#### [Exercise requirements]
Filter the entries for the word "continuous". Copy each line in which it occurs.

__________________________________________________

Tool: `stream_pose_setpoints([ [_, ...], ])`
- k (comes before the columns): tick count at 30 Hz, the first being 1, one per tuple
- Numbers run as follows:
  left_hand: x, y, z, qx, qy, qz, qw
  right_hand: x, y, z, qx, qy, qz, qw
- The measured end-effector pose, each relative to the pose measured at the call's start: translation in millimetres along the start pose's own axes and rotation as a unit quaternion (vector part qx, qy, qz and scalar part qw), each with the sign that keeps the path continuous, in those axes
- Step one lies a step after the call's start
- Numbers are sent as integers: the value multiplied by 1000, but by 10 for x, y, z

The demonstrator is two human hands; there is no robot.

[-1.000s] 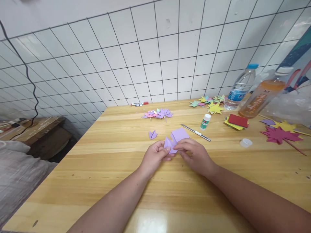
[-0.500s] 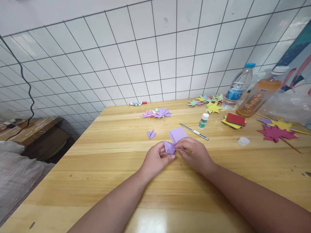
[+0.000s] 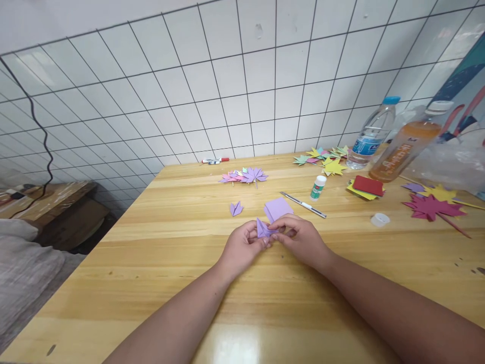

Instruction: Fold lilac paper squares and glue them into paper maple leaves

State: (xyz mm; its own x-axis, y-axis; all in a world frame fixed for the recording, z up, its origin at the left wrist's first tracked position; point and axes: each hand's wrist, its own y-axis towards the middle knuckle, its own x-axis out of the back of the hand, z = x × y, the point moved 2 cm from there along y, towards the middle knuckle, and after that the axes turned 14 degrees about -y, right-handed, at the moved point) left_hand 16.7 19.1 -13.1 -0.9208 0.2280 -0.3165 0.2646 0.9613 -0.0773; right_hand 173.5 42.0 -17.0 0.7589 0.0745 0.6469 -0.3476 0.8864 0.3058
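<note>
My left hand (image 3: 244, 247) pinches a small folded piece of purple paper (image 3: 262, 228) by its left side and lower edge. On the other side, my right hand (image 3: 299, 235) grips the same paper between thumb and fingertips, so part of it is hidden. The paper is creased into pointed flaps and held just above the table. Right behind it lie flat purple paper squares (image 3: 278, 207). A finished-looking folded purple piece (image 3: 236, 209) rests to the left of them, apart from both hands.
Beyond the squares lie a utility knife (image 3: 303, 204) and a glue stick (image 3: 318, 187); its cap (image 3: 380, 220) is farther right. Paper leaves (image 3: 253, 175), coloured paper squares (image 3: 367, 186), a red leaf (image 3: 432, 207), a water bottle (image 3: 366, 146), an orange drink bottle (image 3: 405, 146) and markers (image 3: 215, 161) surround the work.
The purple paper between my hands has been folded further, and its left flap now stands up in a point. My right fingers have shifted slightly left along it.
</note>
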Motion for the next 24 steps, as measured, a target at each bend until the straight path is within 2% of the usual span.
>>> stream_pose_setpoints([
  [6, -16, -14, 21, -12, 33, 23, 999, 22, 3, 19, -11, -26, 3, 1000],
  [10, 11, -6, 67, -34, 63, 16, 997, 25, -9, 31, 12, -62, 7, 998],
  [14, 35, 2, 92, -31, 78, 6, 996, 14, -9, 38, 31, -48, 10, 998],
  [24, 34, -7, 74, -34, 96, -9, 995, -1, 22, 33, -74, 64, 36, 995],
])
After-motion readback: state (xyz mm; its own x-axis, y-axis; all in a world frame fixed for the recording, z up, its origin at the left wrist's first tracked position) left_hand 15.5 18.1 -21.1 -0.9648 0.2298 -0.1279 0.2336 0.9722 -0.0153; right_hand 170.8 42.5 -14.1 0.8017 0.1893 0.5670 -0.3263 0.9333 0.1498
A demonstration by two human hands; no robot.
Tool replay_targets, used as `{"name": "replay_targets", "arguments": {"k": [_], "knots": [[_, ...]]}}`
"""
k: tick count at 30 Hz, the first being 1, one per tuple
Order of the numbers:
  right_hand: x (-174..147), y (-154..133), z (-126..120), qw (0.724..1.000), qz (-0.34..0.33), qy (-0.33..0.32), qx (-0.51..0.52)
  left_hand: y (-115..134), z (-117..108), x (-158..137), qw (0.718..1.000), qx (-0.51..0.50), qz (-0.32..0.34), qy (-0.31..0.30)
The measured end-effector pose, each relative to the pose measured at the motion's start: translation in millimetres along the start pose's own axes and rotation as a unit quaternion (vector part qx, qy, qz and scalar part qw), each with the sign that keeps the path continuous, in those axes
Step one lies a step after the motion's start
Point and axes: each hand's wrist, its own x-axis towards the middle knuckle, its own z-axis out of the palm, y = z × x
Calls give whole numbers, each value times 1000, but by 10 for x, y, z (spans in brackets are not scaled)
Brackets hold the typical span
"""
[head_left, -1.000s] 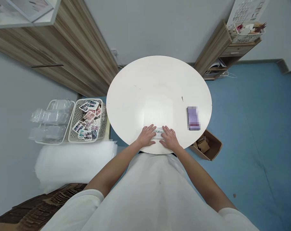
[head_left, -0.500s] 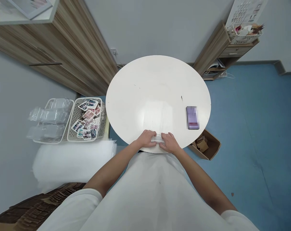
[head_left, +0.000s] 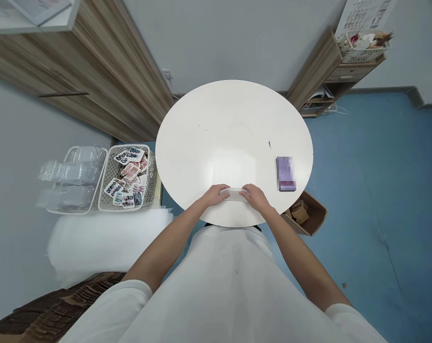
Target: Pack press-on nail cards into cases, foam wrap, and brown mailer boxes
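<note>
Near the front edge of the white oval table (head_left: 233, 114), both my hands hold a translucent white packet (head_left: 233, 194), narrow and wide from side to side. My left hand (head_left: 216, 195) is closed on its left end and my right hand (head_left: 254, 196) on its right end. Fingers cover both ends, and I cannot tell what, if anything, is inside it. To the right on the tabletop lies a purple rectangular stack (head_left: 286, 173), blurred in the picture.
At left stand a basket (head_left: 149, 183) of printed nail-set cards and a basket (head_left: 100, 183) of clear plastic packs. White foam sheets (head_left: 108, 240) are piled below them. An open cardboard box (head_left: 317, 216) sits on the floor at right. Cabinets (head_left: 130, 85) flank the wall.
Both hands have moved a little away from my body across the table with the packet. They are slightly farther apart, and more of the packet shows between them.
</note>
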Motion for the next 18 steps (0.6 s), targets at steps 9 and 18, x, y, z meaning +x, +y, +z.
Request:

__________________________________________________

#### [Response area]
- The measured end-effector pose, each relative to the pose measured at the call's start: translation in millimetres along the start pose's own axes and rotation as a unit quaternion (vector part qx, qy, qz and scalar part qw), each with the sign that keeps the path continuous, in those axes
The measured end-effector pose, each relative to the pose measured at the motion's start: translation in millimetres along the start pose's own axes and rotation as a unit quaternion (vector part qx, qy, qz and scalar part qw), each with the sign that keeps the path continuous, in those axes

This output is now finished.